Oregon lawmakers took up three measures in the 2019 session designed to improve the way the state’s public records laws work. Two passed, but one that arguably was one of the most important remained in committee at session’s end. House Bill 2431 would have collected information that would have given future Legislatures and the public a better understanding of how the state’s freedom of information laws work.
They don’t have that now. State agencies are not required to keep track of records requests, though surely most already do so, at least rudimentarily. They may have some idea of how many requests they receive and how often they’re asked to waive fees. They must also have some idea about how quickly those requests are handled. HB 2431 would have required agencies to report the actual information annually.
It’s all valuable, both for lawmakers and for the state’s public records advocate, Ginger McCall, and Public Records Advisory Council, which is charged with working to improve public records transparency. It’s also valuable to the public.
Lawmakers did approve HB 2430, which gave the council more permanent life. They also approved HB 2353, which establishes fines for agency foot-dragging and requires agencies to pay reasonable attorney fees to those whose records requests are ignored or delayed.
No one testified against HB 2431, the judiciary committee voted for it unanimously and recommended approval by the House. It was assigned to the ways and means committee, where it languished, in part, no doubt, because the Department of Human Services had said it would cost roughly $180,000 to comply with the law in its first two years.

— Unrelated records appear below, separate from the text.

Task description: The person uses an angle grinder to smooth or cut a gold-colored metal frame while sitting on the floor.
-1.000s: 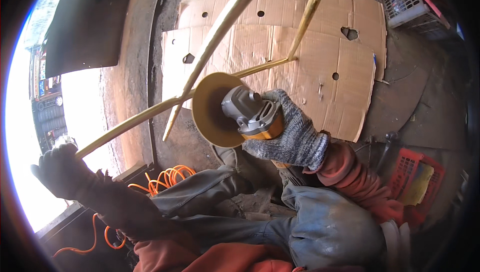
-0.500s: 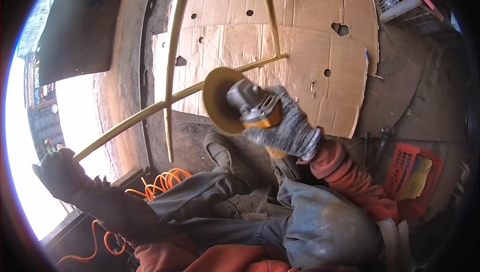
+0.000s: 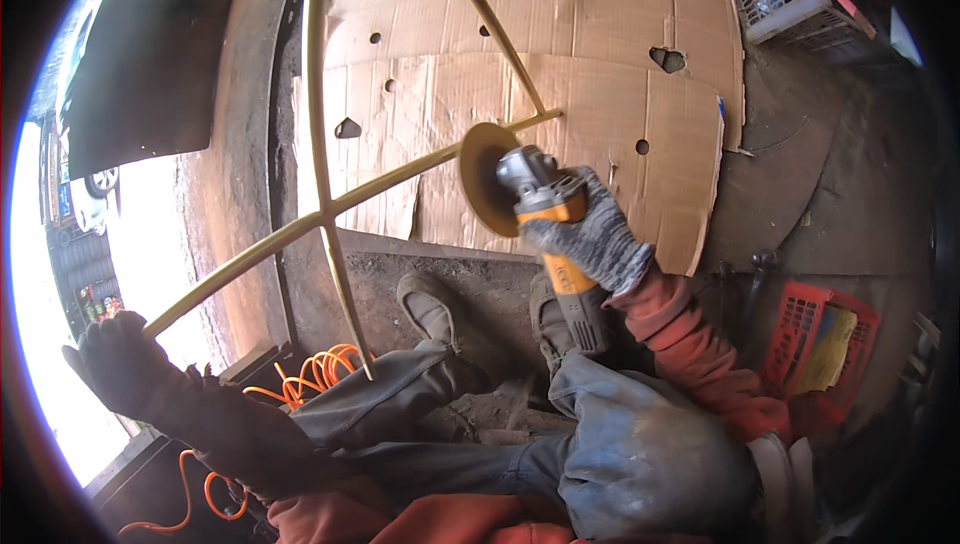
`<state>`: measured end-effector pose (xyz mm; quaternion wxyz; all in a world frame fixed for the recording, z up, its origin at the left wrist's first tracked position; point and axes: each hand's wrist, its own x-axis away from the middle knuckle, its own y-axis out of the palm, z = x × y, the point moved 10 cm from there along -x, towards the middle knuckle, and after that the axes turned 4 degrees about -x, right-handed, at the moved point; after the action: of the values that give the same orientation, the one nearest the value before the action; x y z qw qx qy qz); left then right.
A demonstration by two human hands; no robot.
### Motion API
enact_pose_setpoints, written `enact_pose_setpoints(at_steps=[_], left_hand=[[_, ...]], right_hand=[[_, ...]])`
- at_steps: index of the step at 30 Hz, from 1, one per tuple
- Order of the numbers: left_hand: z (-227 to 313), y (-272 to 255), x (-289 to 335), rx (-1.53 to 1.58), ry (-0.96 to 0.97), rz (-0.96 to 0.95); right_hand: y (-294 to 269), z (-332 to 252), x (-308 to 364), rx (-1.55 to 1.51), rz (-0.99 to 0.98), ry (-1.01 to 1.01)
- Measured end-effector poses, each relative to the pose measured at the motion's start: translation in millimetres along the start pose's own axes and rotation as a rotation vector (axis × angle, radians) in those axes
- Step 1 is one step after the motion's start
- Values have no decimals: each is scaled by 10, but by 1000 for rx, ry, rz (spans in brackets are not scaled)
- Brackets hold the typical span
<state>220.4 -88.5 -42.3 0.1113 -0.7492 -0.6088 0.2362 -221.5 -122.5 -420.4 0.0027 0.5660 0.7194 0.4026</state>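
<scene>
Up front, the grey-gloved right hand grips the orange angle grinder, its disc beside the yellow metal rod frame, whose long bar slants down-left into the closed dark-gloved left hand.

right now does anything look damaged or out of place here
The flattened cardboard on the ground is worn: punched with several holes, its edges ragged. An orange cable lies in loose tangled loops beside the feet. The right hand grips an angle grinder normally.

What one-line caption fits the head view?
Gloved left hand grips a yellow rod frame while right hand holds an angle grinder above cardboard.
</scene>
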Motion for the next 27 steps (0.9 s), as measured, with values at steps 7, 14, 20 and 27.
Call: enact_pose_setpoints(at_steps=[7,14,20,27], left_hand=[[-403,422,163,-167,-310,-220],[-438,703,311,989,-271,-62],[-511,662,316,834,-454,-15],[-169,278,82,321,-293,-48]], right_hand=[[144,-160,81,325,3,-183],[-591,75,-189,194,147,-71],[-728,131,-265,182,184,-68],[-905,217,-256,229,229,-31]])
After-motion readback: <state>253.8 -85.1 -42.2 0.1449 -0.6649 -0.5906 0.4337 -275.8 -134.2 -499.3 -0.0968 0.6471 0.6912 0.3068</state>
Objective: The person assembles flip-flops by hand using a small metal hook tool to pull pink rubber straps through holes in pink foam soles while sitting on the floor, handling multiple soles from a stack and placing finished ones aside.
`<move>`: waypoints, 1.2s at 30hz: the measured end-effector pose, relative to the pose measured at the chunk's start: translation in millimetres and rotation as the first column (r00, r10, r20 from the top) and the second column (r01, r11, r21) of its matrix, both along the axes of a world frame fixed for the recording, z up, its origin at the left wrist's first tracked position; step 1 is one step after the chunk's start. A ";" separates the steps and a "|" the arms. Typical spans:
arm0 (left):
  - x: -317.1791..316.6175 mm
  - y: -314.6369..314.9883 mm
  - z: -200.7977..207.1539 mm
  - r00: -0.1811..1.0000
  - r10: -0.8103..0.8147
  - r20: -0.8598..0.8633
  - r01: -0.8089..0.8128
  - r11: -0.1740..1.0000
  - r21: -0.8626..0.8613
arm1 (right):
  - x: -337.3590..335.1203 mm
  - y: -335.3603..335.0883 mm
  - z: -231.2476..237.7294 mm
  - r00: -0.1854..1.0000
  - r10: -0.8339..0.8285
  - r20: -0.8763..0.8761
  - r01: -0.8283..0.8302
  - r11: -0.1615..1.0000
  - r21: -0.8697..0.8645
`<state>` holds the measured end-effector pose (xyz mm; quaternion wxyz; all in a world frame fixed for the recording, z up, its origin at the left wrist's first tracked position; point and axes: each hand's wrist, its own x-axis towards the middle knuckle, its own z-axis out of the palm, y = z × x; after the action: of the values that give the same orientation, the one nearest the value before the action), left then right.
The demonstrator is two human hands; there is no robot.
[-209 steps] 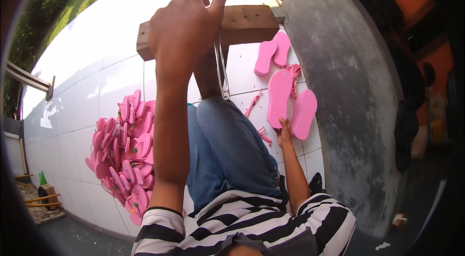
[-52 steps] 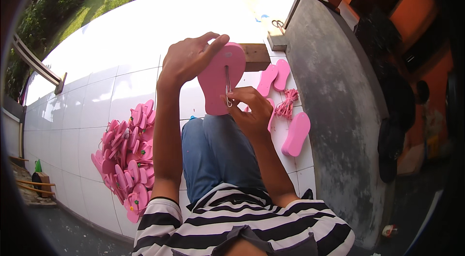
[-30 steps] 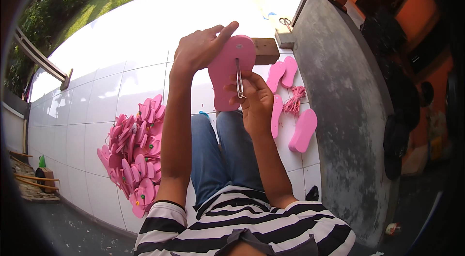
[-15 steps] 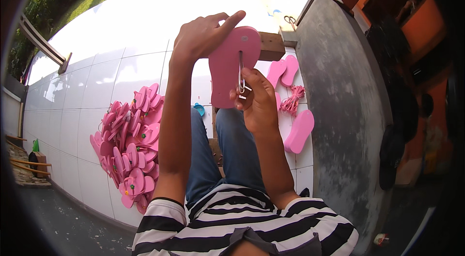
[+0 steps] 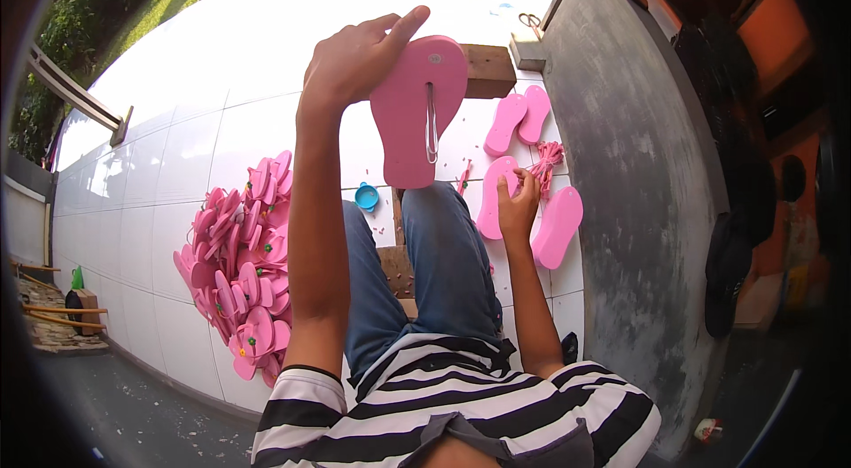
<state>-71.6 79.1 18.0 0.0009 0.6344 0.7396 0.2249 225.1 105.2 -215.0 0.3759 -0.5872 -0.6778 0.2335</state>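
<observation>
My left hand (image 5: 359,60) grips a pink flip-flop sole (image 5: 403,136) along its upper left edge, thumb pointing up and away; the fingers beneath are partly hidden. A thin metal looped tool (image 5: 431,127) sticks in the sole's slot and hangs down its face, with no hand on it. Lower right, my right hand (image 5: 517,204) reaches over another pink sole (image 5: 496,193), thumb and fingers apart. Its fingertips are at the edge of a bundle of pink straps (image 5: 549,158); whether they touch it I cannot tell.
A heap of finished pink flip-flops (image 5: 239,273) lies on the left tiles. A wooden block (image 5: 489,71) sits behind the held sole. Pink soles (image 5: 557,229) lie at right, scissors (image 5: 529,21) beyond. A small blue dish (image 5: 366,196) is near my knee.
My right hand has let go of the metal tool and moved right and down to the strap bundle. My left hand and the sole have shifted slightly left.
</observation>
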 end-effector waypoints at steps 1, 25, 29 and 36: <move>0.0 1.3 -1.2 1.000 -0.010 -0.015 0.010 1.000 0.010 | 28.7 10.5 -35.1 0.947 -0.197 0.255 0.173 0.978 0.114; 111.4 -152.6 -60.0 0.696 -0.503 0.512 -0.109 0.631 0.768 | 26.5 -121.7 3.8 0.931 0.139 -0.338 -0.096 0.986 0.139; 139.1 -169.8 -53.5 0.757 -0.238 0.609 -0.033 0.916 0.400 | -4.2 -144.6 17.6 0.883 0.443 -0.157 -0.324 0.815 0.480; 103.3 -147.1 -57.8 0.779 -0.479 0.404 0.232 0.819 0.524 | -22.4 -104.8 116.7 0.615 0.717 -0.327 -0.589 0.694 0.413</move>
<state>31.7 -68.0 -39.9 0.0987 0.6637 0.5014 0.5463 202.8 0.4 -98.4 0.4889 -0.1666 -0.7593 0.3958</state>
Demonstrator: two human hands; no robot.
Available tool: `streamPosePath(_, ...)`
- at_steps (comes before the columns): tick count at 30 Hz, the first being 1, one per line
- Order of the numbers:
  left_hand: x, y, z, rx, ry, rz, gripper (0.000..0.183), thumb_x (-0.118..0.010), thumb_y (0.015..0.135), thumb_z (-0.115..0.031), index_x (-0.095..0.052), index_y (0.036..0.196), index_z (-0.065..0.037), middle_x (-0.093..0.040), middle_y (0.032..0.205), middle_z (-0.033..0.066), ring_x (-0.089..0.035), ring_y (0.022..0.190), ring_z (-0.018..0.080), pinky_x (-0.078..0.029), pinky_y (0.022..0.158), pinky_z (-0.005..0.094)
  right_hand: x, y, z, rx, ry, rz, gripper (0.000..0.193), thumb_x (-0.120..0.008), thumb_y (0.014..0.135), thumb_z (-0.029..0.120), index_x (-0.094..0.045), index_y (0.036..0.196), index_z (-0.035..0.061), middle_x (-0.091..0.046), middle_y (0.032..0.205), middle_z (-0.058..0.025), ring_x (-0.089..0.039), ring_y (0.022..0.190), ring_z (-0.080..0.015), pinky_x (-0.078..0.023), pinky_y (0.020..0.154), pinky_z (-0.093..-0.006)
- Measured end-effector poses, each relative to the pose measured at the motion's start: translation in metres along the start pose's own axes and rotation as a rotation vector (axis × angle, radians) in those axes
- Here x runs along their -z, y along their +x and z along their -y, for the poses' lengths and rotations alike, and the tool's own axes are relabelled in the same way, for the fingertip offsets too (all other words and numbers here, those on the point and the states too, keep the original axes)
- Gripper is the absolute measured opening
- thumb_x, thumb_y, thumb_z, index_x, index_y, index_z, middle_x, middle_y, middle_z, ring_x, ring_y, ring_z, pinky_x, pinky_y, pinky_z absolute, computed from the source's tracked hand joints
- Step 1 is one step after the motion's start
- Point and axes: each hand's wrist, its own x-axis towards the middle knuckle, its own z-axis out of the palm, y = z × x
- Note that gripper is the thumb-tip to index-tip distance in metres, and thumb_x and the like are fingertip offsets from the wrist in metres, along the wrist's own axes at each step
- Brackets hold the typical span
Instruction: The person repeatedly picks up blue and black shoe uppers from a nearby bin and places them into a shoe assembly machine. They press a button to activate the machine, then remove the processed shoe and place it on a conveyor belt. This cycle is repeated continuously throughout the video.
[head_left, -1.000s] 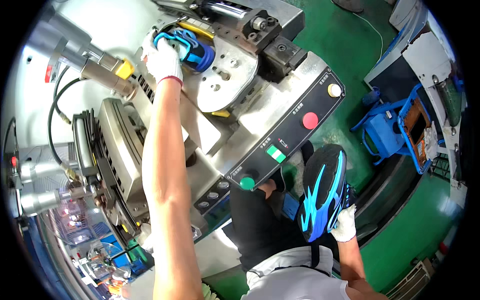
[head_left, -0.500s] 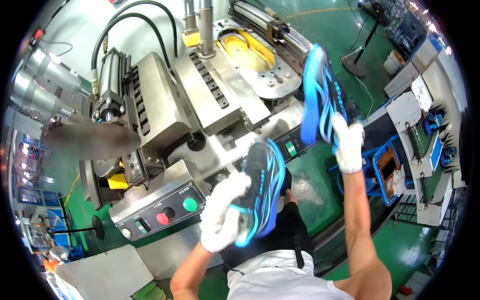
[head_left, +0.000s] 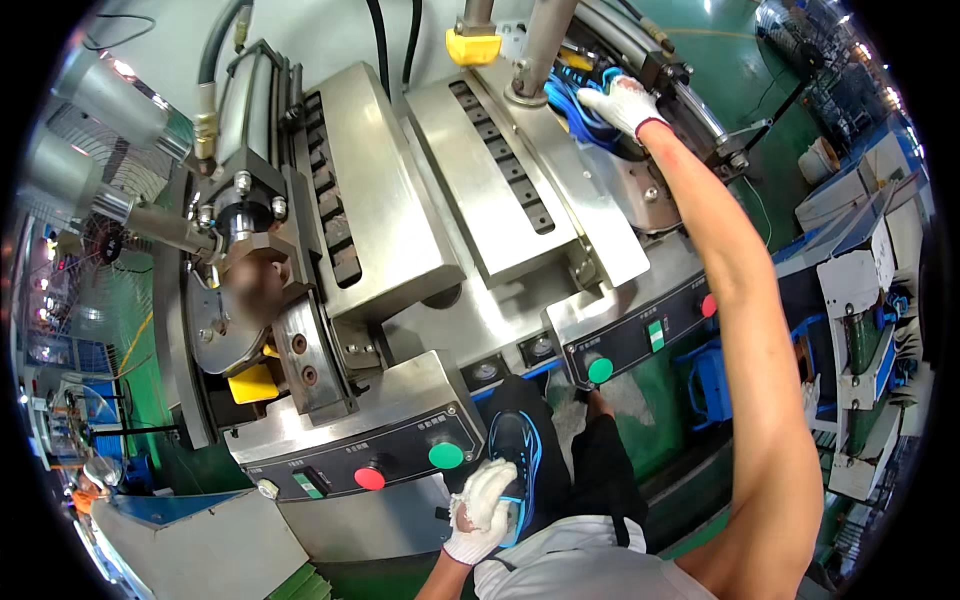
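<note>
In my white-gloved left hand [head_left: 482, 510], close to my lap, is a black sneaker [head_left: 516, 446] with bright blue trim, gripped near its lower end. My right hand [head_left: 622, 106], also gloved, reaches to the far right station of a steel press machine [head_left: 390, 190]. There it grips a second blue-and-black sneaker [head_left: 582, 112], which sits at the station beside a thick metal post [head_left: 540, 50]. The glove covers part of that shoe, and the yellow pad beneath is mostly hidden.
Green buttons [head_left: 446, 455] and red buttons [head_left: 370, 477] line the front panels. A yellow block [head_left: 472, 48] hangs near the post; another yellow block [head_left: 254, 384] is at the left station. A rack [head_left: 860, 350] with shoes stands at right, a blue stool [head_left: 708, 385] below it.
My right hand has carried its sneaker from mid-air onto the far right station. My left hand has drawn the other sneaker down toward my lap. The whole view has shifted.
</note>
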Motion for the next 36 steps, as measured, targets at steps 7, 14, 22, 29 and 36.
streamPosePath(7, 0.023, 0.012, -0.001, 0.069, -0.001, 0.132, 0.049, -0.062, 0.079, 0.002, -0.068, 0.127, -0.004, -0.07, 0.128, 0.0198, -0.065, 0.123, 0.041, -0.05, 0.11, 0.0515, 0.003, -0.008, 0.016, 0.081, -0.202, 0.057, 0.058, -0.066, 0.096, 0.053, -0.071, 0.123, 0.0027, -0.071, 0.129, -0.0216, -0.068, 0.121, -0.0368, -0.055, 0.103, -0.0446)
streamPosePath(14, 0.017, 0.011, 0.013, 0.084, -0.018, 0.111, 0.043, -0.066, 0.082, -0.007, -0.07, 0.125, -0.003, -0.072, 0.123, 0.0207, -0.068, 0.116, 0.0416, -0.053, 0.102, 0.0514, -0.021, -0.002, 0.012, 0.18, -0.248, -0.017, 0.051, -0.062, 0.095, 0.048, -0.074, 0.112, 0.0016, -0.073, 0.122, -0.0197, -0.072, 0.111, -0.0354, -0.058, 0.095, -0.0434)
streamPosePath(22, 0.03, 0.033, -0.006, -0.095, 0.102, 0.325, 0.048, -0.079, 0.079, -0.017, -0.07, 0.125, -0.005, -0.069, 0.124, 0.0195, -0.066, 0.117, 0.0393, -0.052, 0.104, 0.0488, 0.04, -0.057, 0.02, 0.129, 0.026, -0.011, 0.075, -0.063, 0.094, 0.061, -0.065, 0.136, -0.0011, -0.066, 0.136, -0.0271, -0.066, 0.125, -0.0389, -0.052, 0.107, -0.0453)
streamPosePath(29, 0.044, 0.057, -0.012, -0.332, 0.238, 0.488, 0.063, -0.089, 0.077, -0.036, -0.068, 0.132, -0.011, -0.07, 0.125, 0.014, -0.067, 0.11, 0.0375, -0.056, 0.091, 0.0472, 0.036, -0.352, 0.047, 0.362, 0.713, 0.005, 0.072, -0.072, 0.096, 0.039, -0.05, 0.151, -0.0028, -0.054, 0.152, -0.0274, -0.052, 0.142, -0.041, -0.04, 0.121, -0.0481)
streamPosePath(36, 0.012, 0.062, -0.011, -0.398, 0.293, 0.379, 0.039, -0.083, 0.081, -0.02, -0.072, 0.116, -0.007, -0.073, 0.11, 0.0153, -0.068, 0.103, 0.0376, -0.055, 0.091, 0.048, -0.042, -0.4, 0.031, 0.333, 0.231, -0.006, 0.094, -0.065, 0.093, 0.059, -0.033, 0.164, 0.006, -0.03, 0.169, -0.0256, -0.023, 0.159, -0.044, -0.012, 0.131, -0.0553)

When DHS later decided compliance would cost nothing, it failed to let McCall, a leading proponent of the measure, know. In fact, as The Oregonian reported in mid-June, it has a history of both dragging its feet and releasing as little information as possible. The Bulletin had a very similar experience with getting DHS to release details about accomplishing its goals
Had it passed, HB 2431 could have made the track record of DHS and other state agencies clear for all to see. It should be resubmitted in 2020.